Às tantas, a mãe do Rodrigo começou a achar que a Nita era muito porcalhona porque a água estava sempre amarela e tinha de ser mudada muitas vezes, mais do que o normal.

Até que descobriu o que se passava na realidade.

É que, a partir de certa altura, parecia que ninguém ligava à tartaruga, talvez porque tivesse deixado de ser novidade. Pelo menos, seria o que cada um pensava dos outros mas a verdade era outra.

Porque todos pensavam isso, também todos tratavam de lhe dar comida, com receio que a Nita passasse fome. A mãe do Rodrigo dava-lhe a dose normal diária. As crianças deviam dar várias vezes ao dia e até o pai delas, quando chegava, à hora de almoço, lhe punha comida. Resultado: a Nita começou a engordar e a estragar comida porque já não conseguia comer mais e o alimento dissolvia-se na água, deixando aquela cor amarela.

Tão gorda estava a tartaruga que já não sei se lhe chame tartaruguinha ou tartarugona!

Tão gorda estava que a carapaça já lhe estava pequena. Duvido, até, que ela conseguisse meter a cabeça lá dentro!

Mas, o mais engraçado é que, para ir ao alto da rampa buscar a comida, subia tão devagarinho, tão devagarinho que quase que não se notava o andar dela.

A mãe dos meninos decidiu, então, que a Nita tinha que passar a fazer dieta e retirou o frasco do comer do alcance das crianças, colocando-o lá bem no alto duma prateleira.

Mas as melhoras não eram muito visíveis porque, embora o Rodrigo obedecesse e não desse comer à Nita, a Filipa empoleirava-se na cadeira e conseguia chegar ao frasquinho. Por sua vez, o pai chega à hora do almoço, via o comedouro vazio e…mais comer para a Nita!

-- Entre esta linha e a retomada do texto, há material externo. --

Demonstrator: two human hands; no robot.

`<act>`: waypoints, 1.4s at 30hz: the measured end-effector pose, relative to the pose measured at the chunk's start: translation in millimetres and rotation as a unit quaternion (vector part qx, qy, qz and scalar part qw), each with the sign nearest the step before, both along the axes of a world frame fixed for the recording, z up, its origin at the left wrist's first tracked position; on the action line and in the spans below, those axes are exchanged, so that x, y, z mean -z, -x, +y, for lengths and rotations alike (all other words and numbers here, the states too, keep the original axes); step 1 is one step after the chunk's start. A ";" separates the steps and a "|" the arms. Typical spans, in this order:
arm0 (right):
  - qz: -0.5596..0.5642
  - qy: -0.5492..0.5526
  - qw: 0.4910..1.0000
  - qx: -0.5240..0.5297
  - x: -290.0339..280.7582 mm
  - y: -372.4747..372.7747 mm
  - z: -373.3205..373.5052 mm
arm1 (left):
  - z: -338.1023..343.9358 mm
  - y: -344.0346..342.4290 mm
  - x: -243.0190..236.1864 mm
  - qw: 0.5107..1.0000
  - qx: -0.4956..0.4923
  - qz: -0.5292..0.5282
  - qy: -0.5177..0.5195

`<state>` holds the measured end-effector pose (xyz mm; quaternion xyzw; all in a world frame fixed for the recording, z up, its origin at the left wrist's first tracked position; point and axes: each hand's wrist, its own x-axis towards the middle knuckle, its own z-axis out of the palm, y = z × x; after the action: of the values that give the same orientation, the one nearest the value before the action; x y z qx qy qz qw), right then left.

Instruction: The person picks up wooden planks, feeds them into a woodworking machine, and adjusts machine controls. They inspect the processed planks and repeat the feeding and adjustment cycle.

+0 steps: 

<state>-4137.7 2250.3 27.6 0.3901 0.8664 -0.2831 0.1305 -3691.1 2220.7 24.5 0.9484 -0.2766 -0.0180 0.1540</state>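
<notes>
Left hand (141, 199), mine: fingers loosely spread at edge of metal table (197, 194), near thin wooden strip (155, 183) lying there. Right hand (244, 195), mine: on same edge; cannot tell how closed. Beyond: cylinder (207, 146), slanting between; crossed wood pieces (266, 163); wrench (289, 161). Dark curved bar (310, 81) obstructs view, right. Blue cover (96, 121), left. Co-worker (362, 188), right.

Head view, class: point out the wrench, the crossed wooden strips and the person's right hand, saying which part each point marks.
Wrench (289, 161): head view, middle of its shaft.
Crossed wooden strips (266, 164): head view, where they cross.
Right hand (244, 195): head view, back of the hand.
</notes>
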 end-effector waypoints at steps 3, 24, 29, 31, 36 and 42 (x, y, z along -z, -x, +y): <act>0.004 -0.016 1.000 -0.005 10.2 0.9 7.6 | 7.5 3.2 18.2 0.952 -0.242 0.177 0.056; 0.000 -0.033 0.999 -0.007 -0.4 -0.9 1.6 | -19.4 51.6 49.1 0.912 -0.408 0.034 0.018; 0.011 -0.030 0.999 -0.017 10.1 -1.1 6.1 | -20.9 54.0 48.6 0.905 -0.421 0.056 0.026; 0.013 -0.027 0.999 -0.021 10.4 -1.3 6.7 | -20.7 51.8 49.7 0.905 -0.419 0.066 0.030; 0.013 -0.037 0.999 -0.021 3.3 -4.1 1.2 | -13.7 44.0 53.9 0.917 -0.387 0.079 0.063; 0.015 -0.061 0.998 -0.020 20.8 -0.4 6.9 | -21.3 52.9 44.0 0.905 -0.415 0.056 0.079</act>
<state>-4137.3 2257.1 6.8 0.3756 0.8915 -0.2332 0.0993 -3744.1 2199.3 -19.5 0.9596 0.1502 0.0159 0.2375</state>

Até que a decisão foi radical. Só a mamã podia dar de comer à Nita e o frasco foi ainda para mais alto, onde a Filipa não lhe pudesse chegar.

E foi esta a maneira de fazer voltar a Nita à sua elegância anterior.

Não era porque a família não gostasse mais ou menos da tartaruga por ser gorda mas porque também aos animais faz muito mal o excesso de gordura.

Os animais, tal como os humanos, devem comer para viverem e não viverem para comer!